(Records excerpted from a collection)
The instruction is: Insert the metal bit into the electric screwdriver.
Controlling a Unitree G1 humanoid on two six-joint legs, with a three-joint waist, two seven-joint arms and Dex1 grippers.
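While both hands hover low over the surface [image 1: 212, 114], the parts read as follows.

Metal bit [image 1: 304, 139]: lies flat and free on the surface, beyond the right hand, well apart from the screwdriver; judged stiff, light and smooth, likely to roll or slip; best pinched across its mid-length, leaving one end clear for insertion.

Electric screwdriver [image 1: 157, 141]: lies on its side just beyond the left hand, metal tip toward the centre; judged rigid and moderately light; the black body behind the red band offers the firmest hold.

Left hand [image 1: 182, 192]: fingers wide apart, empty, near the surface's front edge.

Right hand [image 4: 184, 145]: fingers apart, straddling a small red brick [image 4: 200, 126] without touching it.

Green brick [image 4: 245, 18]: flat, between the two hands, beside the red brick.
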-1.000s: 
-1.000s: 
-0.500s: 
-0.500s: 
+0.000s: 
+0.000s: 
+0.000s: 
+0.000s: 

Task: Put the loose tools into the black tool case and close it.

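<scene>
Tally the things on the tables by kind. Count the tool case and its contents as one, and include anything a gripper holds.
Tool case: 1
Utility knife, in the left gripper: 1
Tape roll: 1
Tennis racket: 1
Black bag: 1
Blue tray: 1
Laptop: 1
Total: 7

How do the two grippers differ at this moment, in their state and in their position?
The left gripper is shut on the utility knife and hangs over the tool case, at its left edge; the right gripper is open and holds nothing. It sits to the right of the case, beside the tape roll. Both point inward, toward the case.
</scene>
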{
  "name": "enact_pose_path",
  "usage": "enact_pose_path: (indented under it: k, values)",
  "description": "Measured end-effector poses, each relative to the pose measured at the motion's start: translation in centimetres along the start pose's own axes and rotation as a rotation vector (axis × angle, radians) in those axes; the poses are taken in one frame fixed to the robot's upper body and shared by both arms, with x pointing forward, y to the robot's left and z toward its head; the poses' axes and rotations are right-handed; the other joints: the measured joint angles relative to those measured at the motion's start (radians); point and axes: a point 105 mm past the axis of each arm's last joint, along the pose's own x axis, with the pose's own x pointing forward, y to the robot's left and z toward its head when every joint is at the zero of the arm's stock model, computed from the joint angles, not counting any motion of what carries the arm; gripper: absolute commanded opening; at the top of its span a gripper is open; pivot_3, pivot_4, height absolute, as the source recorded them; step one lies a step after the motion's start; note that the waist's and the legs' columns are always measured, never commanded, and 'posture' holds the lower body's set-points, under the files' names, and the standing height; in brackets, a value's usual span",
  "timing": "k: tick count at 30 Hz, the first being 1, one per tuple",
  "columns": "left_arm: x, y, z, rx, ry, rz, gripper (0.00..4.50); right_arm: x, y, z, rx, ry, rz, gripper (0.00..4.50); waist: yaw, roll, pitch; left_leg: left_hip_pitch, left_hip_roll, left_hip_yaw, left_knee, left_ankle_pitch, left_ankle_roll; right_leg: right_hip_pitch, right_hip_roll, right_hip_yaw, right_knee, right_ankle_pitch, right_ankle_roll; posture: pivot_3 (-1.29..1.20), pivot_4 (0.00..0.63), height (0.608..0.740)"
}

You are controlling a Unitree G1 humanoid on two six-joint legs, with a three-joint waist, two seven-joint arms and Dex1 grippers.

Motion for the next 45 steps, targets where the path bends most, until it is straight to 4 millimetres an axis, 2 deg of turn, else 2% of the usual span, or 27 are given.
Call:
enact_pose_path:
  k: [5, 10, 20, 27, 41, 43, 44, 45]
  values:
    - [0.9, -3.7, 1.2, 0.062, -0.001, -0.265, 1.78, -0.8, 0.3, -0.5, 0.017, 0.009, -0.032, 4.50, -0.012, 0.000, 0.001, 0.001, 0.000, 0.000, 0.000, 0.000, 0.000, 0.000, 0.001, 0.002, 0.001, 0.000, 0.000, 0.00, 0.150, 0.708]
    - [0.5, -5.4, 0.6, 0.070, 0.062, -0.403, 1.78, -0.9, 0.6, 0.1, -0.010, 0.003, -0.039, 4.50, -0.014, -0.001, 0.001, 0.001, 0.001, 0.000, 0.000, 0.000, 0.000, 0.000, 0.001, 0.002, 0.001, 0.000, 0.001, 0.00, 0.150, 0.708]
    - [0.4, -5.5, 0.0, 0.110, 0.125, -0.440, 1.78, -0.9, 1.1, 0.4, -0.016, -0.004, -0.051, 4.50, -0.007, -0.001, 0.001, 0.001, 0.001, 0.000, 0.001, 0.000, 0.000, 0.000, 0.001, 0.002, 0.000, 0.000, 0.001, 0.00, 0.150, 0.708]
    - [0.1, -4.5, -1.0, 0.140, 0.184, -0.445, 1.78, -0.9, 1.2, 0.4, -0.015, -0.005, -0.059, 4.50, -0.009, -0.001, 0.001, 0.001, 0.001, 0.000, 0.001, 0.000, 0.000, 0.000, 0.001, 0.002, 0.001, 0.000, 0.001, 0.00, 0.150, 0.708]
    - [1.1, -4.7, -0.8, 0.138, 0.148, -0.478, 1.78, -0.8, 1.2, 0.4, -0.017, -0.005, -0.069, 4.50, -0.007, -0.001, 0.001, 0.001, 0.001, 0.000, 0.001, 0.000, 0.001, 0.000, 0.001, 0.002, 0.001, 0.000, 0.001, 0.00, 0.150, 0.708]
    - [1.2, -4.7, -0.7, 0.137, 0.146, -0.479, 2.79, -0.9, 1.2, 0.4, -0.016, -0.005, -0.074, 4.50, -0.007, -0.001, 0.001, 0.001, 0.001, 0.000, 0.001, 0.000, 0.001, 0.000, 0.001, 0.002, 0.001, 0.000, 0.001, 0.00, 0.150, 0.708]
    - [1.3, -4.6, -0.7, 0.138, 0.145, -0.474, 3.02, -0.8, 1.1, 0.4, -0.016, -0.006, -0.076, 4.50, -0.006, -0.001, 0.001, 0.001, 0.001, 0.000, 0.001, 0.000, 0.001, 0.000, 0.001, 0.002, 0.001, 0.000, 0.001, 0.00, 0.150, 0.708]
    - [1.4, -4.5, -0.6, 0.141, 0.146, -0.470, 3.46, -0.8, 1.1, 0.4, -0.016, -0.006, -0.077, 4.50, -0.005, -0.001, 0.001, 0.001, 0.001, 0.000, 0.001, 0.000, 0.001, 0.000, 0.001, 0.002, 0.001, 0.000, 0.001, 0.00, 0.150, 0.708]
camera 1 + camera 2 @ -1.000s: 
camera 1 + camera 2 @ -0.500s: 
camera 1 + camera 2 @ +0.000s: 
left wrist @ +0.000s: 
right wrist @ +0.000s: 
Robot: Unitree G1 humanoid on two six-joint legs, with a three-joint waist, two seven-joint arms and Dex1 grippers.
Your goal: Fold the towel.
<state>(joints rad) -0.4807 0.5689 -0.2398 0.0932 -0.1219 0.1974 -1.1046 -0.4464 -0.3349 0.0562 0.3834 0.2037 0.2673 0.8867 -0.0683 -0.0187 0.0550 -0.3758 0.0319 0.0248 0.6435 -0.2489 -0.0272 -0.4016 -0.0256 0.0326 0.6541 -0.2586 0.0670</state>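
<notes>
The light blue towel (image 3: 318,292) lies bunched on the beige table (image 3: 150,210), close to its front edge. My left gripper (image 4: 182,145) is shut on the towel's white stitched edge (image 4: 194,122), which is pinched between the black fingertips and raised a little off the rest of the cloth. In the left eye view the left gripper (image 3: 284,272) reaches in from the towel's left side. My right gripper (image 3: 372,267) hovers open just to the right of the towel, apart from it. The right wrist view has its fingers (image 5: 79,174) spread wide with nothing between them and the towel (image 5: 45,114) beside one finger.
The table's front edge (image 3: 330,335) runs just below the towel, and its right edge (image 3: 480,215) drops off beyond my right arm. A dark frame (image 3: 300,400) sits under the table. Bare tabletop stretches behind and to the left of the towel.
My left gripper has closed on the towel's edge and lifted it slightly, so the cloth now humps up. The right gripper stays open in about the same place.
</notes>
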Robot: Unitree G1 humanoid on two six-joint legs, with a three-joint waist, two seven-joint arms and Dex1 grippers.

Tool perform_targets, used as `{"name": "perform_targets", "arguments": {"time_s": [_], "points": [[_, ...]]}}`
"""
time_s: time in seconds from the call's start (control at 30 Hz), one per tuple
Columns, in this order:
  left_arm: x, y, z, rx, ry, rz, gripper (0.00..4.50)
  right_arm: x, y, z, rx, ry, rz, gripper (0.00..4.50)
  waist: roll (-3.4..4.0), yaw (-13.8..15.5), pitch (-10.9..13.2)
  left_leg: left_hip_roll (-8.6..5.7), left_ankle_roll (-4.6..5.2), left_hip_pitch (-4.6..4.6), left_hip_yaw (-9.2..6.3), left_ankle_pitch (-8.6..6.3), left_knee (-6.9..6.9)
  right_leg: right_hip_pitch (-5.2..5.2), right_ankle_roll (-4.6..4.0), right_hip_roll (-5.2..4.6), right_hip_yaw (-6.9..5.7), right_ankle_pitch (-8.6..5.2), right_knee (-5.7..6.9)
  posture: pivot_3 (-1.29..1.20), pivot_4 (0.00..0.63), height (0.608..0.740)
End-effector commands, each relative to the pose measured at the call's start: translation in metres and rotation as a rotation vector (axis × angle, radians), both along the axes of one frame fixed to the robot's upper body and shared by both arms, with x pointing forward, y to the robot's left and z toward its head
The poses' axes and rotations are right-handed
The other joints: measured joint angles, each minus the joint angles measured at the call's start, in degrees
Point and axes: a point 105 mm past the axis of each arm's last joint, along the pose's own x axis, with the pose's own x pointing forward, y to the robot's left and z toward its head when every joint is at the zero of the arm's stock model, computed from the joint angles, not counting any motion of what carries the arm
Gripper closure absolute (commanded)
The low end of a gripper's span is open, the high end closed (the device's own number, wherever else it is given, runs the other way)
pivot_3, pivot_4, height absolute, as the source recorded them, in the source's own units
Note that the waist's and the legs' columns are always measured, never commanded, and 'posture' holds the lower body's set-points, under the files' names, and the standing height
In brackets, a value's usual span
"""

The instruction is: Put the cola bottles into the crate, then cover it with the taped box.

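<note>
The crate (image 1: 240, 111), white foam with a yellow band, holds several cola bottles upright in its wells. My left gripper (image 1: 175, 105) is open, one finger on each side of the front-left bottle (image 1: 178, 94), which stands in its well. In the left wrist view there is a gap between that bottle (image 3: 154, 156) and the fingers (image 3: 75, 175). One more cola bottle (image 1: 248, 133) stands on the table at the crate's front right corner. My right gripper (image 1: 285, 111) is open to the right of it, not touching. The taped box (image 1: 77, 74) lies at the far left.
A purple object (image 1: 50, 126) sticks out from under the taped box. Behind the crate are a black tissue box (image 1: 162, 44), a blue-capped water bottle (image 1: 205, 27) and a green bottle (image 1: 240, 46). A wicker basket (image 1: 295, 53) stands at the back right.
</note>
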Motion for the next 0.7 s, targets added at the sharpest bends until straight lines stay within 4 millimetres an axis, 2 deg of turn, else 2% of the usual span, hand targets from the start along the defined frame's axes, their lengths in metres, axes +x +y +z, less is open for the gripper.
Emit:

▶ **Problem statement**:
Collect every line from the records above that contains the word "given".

▶ **Response**:
Motion for the next 45 steps, targets where the path bends most, until it is straight to 4 millimetres an axis, 2 deg of turn, else 2% of the usual span, or 27 are given.
The low end of a gripper's span is open, the high end closed (the device's own number, wherever else it is given, runs the other way)

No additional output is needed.